Mit Freude in den Abgrund
Hörnigk lässt sich davon aber nicht lähmen, sondern springt mit einem ironischen Augenzwinkern in ihre Vergegenwärtigung des fast 100-jährigen Stücks. Sie kalauert sozusagen, wenn sie aus dem Jugendwahn der Gegenwart eine behandlungsfähige Diagnose macht. Die körperliche Verlängerung dieser Lebensphase als Behandlungsziel, versteht sich. Und mit einem Entree, bei dem man sich zunächst im falschen Stück wähnt. Im neue theater in Halle lassen sich viele Orte als Bühne nutzen. Selbst das Foyer, über das man in den Saal der Kammerspiele gelangt. Bühnenbildnerin Clara Wanke hat die Bar für den Pausendrink zum Tresen einer Schönheitsklinik gemacht und dazu auch das ganze drumherum – samt der Galerie eine Etage darüber – entsprechend aufgestylt.
Der junge Schauspieler Jakob Schleert wirbt mit offensivem Verkäufercharme für die Angebote seines Hauses für wirklich alle Regionen des weiblichen und männlichen Körpers, Genitalien inklusive.
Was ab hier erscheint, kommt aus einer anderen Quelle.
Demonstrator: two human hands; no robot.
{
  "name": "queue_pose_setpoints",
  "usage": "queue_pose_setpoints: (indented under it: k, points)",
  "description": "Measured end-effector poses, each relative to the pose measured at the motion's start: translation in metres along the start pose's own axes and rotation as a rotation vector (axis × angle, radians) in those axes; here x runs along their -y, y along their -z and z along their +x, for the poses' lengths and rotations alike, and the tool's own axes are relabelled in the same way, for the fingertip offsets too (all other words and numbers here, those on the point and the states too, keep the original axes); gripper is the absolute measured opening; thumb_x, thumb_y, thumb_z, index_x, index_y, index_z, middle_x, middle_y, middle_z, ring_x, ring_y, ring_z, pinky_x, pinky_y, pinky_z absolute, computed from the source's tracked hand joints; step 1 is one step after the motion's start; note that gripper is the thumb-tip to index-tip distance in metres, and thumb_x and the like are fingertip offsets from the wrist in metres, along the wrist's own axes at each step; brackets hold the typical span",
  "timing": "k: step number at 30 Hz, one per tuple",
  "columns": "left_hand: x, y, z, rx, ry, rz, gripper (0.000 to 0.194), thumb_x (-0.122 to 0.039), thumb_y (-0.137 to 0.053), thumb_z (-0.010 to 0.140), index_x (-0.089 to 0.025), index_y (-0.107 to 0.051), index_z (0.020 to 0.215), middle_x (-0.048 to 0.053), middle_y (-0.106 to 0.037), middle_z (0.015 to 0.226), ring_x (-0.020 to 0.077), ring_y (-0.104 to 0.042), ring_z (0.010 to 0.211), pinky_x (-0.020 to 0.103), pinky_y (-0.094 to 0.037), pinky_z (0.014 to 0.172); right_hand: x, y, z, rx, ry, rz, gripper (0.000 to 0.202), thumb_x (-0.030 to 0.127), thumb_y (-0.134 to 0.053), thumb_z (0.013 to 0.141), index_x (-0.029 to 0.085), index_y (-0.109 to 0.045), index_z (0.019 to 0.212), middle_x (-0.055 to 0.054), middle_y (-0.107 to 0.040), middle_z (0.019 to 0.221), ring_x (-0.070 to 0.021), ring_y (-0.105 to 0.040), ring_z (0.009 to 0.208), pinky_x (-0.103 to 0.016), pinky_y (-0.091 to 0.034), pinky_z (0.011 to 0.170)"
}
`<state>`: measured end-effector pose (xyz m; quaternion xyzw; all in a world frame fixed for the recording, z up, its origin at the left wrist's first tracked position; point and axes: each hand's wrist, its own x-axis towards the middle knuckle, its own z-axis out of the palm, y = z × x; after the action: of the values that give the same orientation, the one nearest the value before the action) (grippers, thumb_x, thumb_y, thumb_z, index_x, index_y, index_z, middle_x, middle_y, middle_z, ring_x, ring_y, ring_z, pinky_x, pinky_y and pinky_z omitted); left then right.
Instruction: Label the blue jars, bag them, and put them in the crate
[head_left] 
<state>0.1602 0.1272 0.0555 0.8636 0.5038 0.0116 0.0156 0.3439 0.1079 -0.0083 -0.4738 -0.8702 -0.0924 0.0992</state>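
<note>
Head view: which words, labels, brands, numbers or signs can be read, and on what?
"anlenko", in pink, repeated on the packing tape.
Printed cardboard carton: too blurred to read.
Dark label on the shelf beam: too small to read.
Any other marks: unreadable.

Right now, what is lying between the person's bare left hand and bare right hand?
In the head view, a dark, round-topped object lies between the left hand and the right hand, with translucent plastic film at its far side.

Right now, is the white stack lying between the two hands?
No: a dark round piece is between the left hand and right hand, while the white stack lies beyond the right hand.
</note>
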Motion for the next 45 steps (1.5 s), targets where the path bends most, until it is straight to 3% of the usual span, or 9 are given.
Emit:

In der Studenten-WG, die hier offenbar campiert und in deren Beziehungsnetzwerk wir dann hineingleiten, hat er als der große blonde Ludwig den Part des Zimmermädchens Lucy übernommen. Was aber in dem Falle nicht wie Gendern auf Teufel komm raus sondern natürlich wirkt. Dass die erotisch offensive Kraftmaschine im Stück, Freder, ihn dann auf den Strich schickt, wirkt wie eine logische und überzeugend gespielte Entwicklung. Rico Strempel gibt diesen verkrachten Studenten als selbstverliebten Zyniker und Macho ohne Selbstzweifel an seinem Sexappeal. Er wird zum Zuhälter mit der Lust am Untergang. Franz Blumstock ist der „Bubi“ der selbstbewussten, gerade ihre Promotion feiernden Marie. Paula Dieckmann spannt dabei überzeugend den Bogen von der karrierebewußten, jungen Frau bis zur verzweifelten Kämpferin um den von ihr ökonomisch abhängigen und dominierten angehenden Dichter. Der fühlt sich längst zu Irene hingezogen, die ihr bodenständiges Selbstbewusstsein aus ihrem Hocharbeiten bezieht. Für Frieders Ex-Freundin Daisy (Annemarie Hörold) wird der Ausflug in die Drogen der Weg in den Selbstmord. Ein Menetekel für eine verlorene oder vielleicht doch „nur“ immer wieder gefährdete Generation?
Die überspringende Vitalität und packende Spielfreude (sicher noch verstärkt durch die coronabedingte Abstinenz) der angehenden Schauspielerinnen und Schauspieler und die unmittelbare Nähe zum Publikum unterlaufen zum Glück den pessimistischen Grundton des Stückes auf subtile Weise.